YOUR INSTRUCTIONS:
Copy every line from the data below in which the string "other" can be found.

[Data extracted from a collection]

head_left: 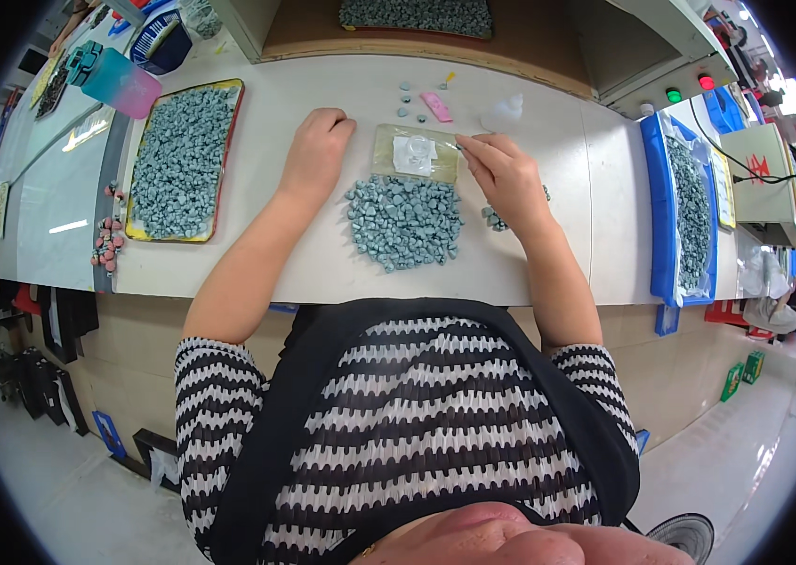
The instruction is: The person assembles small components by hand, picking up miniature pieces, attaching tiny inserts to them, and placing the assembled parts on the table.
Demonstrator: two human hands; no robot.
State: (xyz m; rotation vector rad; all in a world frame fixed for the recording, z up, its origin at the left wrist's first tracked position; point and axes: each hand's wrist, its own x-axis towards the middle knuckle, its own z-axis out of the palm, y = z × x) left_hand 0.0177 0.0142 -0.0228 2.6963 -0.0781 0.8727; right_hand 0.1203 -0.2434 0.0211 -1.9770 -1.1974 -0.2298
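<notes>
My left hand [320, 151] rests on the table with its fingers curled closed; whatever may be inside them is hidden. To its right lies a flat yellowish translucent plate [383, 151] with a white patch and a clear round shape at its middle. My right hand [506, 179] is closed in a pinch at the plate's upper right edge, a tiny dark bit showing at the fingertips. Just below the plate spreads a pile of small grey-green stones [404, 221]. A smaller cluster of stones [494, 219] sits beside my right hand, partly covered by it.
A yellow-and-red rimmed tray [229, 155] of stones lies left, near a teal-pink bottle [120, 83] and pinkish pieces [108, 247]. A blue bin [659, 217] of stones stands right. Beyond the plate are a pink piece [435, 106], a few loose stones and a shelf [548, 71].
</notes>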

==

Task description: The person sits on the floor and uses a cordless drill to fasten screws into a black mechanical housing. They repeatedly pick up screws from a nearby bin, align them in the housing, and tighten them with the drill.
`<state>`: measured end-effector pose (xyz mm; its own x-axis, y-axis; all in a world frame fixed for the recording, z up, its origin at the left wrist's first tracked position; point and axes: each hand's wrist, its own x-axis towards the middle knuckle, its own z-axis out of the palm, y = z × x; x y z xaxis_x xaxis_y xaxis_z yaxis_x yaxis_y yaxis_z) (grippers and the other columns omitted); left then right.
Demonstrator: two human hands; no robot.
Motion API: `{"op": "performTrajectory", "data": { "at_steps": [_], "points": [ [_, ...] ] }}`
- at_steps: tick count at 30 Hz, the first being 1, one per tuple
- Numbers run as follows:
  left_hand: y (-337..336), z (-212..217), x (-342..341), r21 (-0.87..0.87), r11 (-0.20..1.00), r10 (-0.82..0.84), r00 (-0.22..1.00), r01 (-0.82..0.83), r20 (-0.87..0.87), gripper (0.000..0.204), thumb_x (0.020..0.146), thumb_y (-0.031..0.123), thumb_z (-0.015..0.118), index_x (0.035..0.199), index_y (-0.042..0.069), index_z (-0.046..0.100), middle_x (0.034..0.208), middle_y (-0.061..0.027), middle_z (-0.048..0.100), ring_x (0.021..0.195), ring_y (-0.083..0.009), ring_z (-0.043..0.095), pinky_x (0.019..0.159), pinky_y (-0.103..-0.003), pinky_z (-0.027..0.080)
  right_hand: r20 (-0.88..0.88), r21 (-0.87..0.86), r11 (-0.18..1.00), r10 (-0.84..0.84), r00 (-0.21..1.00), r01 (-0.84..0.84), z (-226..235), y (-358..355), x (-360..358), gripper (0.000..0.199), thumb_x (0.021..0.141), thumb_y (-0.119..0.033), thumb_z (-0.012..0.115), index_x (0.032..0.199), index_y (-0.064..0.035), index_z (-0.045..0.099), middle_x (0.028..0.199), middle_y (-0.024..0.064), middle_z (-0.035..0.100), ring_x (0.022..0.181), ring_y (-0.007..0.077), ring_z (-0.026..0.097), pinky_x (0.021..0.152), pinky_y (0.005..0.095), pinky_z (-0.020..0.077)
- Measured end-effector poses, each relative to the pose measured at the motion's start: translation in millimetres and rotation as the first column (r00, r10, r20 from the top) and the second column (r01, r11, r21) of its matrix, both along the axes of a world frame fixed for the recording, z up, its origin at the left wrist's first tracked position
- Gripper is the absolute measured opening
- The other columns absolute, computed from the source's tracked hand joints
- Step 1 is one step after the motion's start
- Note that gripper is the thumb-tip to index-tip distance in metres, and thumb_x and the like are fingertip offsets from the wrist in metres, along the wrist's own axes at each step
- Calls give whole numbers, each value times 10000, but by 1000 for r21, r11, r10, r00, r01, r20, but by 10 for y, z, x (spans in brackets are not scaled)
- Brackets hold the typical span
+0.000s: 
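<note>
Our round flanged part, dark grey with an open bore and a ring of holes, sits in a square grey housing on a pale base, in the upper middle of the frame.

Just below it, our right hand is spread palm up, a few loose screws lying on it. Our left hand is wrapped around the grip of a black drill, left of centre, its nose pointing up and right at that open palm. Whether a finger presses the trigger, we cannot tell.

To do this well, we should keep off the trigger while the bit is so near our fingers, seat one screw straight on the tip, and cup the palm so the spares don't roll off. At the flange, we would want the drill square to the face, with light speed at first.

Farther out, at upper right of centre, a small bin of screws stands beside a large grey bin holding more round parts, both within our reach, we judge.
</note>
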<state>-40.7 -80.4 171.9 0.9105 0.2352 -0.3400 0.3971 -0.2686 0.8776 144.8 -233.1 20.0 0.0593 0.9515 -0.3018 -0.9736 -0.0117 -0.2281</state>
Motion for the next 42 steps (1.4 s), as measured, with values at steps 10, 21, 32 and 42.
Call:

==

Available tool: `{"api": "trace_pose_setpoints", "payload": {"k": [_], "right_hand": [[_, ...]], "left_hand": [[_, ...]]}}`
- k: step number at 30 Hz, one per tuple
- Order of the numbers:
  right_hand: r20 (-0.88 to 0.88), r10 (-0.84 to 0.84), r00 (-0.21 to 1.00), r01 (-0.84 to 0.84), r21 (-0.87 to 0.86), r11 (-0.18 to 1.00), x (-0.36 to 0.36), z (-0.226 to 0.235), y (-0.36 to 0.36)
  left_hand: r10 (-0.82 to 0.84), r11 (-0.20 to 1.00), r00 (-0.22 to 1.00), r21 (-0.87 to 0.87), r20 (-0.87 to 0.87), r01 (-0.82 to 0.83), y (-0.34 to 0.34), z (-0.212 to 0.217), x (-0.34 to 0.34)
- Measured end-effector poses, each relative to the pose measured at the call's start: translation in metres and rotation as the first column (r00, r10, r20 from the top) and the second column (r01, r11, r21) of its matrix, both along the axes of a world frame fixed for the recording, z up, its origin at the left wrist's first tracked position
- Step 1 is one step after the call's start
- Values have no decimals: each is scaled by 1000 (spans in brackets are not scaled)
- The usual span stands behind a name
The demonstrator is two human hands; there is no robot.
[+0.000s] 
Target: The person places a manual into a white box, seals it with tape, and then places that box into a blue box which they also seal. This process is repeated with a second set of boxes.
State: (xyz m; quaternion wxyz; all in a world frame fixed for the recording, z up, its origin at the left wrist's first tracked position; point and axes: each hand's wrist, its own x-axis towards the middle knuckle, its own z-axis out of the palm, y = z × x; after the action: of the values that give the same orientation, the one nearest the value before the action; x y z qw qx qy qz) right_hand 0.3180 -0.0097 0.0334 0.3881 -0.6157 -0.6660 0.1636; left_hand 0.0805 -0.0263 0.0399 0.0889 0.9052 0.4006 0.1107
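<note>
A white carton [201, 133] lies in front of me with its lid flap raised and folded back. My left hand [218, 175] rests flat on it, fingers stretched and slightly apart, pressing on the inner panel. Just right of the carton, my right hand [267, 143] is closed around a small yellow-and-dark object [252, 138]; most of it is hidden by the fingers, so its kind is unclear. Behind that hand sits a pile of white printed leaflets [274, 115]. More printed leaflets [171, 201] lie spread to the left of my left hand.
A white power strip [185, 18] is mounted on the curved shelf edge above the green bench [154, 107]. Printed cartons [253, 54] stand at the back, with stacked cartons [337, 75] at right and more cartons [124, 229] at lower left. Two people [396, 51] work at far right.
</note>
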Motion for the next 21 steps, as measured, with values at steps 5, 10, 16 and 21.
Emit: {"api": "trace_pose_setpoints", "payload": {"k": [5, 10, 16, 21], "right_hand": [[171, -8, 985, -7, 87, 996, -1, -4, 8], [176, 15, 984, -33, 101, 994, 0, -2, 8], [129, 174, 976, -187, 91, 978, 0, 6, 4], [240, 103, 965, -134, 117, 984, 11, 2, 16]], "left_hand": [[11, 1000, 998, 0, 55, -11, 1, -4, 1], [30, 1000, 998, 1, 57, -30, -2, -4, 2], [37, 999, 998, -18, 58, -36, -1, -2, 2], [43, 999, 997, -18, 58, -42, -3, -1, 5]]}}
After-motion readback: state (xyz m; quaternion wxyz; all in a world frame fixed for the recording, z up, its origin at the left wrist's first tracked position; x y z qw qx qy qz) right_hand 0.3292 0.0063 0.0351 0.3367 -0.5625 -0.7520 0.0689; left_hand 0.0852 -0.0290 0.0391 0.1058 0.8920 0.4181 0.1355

REPLY:
`<state>`: measured end-effector pose (xyz mm; its own x-axis, y-axis; all in a world frame fixed for the recording, z up, its origin at the left wrist's first tracked position; point and axes: each hand's wrist, its own x-axis towards the middle knuckle, its own z-axis out of the palm, y = z × x; x y z xaxis_x xaxis_y xaxis_z yaxis_x yaxis_y yaxis_z) (grippers and the other columns omitted); left then right.
- The other columns absolute, computed from the source's tracked hand joints

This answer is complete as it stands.